DIRECTIONS FOR THIS TASK>
Word for word, reproduce every line of the data below.

COLLECTED DATA>
┏━━
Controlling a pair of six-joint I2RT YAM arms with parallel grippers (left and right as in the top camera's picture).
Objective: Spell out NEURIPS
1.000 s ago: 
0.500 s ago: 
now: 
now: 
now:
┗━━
COMPLETED TASK>
Controlling a pair of six-joint I2RT YAM arms with parallel grippers (left and right as in the top camera's picture).
Objective: Spell out NEURIPS
1.000 s ago: 
0.500 s ago: 
now: 
now: 
now:

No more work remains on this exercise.